Keywords: lung cancer, synchronous lesions, SBRT, non-small cell lung cancer
1. Introduction
Patients diagnosed with two synchronous lesions in the lung present a diagnostic quandary; do they represent synchronous primary (SP) tumors or pulmonary metastasis? The correct diagnosis and staging have implications for patient treatment and prognosis [1]. While estimates of this clinical scenario are 5-15% of all new lung cancer diagnoses, improving imaging capabilities and closer follow up in high risk patients will likely increase future incidence. Multiple lung primary lesion criteria initially published in 1975 by Martini and Melamed and later revised by Antakli have helped guide diagnosis and surgical management for SP patients [2, 3]. There have been many published surgical series in the SP population; however, due to a combination of factors including surgical morbidity and undetected metastatic disease, survival outcomes of SP patients have been mixed [2-5].
Stereotactic body radiation therapy (SBRT) has established itself as a safe and effective treatment for medically inoperable early stage non-small cell lung cancer (NSCLC) patients with local control that compares well to surgery [6-10]. However, there are limited SBRT data for medically inoperable patients presenting with SPs. Sinha et al reported on 10 SP patients treated with SBRT with limited toxicity, excellent local control, and no deaths [11]. While this experience suggested that SBRT can be used safely and effectively in the SP population, other published studies have reported poor survival. For example, Creach et al published on 15 SP patients treated with SBRT confirming limited treatment toxicity but poor overall survival of 27.5% at 2 years [12].
In this study, we present our experience of medically inoperable SP patients treated concurrently to both lung lesions with SBRT. Patterns of failure and outcomes are compared to our institutional medically inoperable non-SP patients.
2. Methods and materials
All patients treated with lung SBRT at our institution are enrolled in an IRB-approved prospective registry. Medically inoperable NSCLC patients treated from August 2005 through August 2012 were included, and patients treated for NSCLC SPs were considered for this analysis. Primary lesions diagnosed over 12 months from each other were excluded. Each primary lesion fulfilled at least one criteria: 1) biopsy confirmation 2) increasing lesion size on serial CT scan with spiculated appearance and hypermetabolism on PET, and/or 3) FDG PET maximum SUV>5. If the risk of pneumothorax in a patient was determined to be excessive clinically, the lesion was not biopsied. Whole body FDG-PET/CT and contrast brain MRI completed staging. Mediastinal staging by endobronchial ultrasound (EBUS) was rare and prompted by non-specific hypermetabolism in the nodes seen on PET scanning. In the absence of both PET defined regional nodal disease and distant metastatic disease, patients were treated with SBRT simultaneously to each primary lesion. All SP patients had no more than 2 lesions and had no other active cancer diagnosis. Clinical staging was per AJCC 7th edition as cT3, cT4, or cM1a if the SPs were in the same lobe, same lung, or different lung respectively [13].
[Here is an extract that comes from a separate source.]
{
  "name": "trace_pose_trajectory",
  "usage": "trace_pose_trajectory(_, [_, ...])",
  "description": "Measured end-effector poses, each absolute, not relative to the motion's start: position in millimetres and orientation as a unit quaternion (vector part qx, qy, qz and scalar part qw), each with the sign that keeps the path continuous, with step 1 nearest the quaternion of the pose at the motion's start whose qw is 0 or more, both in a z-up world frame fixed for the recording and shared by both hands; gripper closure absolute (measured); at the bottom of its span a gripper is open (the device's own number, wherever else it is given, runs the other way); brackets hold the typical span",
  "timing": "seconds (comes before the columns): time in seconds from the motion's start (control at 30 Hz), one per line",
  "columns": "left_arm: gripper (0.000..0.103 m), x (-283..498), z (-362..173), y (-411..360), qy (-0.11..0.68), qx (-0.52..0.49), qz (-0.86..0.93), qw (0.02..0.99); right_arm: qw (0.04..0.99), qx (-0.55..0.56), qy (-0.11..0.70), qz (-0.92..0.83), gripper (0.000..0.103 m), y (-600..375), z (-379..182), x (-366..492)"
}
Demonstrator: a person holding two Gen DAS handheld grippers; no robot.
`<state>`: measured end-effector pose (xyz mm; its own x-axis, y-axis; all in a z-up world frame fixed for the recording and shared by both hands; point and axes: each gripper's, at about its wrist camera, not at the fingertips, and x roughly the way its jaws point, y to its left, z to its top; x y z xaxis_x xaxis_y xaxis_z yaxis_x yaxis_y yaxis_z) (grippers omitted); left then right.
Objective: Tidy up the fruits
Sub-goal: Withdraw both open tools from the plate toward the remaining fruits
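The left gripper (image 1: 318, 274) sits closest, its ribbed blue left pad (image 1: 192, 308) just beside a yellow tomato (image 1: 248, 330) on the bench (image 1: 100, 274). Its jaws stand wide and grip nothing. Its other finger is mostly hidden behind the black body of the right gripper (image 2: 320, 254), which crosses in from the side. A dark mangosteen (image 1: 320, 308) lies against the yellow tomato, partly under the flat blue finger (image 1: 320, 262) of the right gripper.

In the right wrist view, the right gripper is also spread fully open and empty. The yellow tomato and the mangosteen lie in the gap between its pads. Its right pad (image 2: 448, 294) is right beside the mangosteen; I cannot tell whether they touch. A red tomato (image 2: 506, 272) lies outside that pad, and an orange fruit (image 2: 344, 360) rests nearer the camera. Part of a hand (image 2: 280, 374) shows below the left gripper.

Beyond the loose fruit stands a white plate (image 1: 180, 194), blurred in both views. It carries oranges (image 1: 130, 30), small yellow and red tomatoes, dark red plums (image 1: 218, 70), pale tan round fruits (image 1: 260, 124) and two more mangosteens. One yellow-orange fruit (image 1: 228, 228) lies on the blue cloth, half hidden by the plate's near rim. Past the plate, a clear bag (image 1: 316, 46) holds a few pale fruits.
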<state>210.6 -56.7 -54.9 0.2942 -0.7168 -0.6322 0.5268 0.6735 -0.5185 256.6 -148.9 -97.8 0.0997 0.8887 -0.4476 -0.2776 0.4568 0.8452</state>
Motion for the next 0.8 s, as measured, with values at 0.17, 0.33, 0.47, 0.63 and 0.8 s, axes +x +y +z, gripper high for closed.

Our institutional approach to SBRT has been previously described [14]. Briefly, patients were immobilized and simulated supine with abdominal compression to limit tumor excursion less than 1.0 cm. Patients were planned with BrainScan 5.31 (BrainLAB, Feldkirchen, Germany) and treated on a Novalis system with an ExacTrac stereotactic body positioning system. Target volumes and critical structure definitions were defined per RTOG 0236 [10]. SBRT dose/fractionation was the same for each SP lesion and chosen according to physician preference. All SP patients treated on this study had lesions that required separate PTVs; satellite nodules that were planned with a single PTV were not included in the SP group. If the SPs were anatomically close together, a single isocenter was used. All other patients were planned with 2 different isocenters.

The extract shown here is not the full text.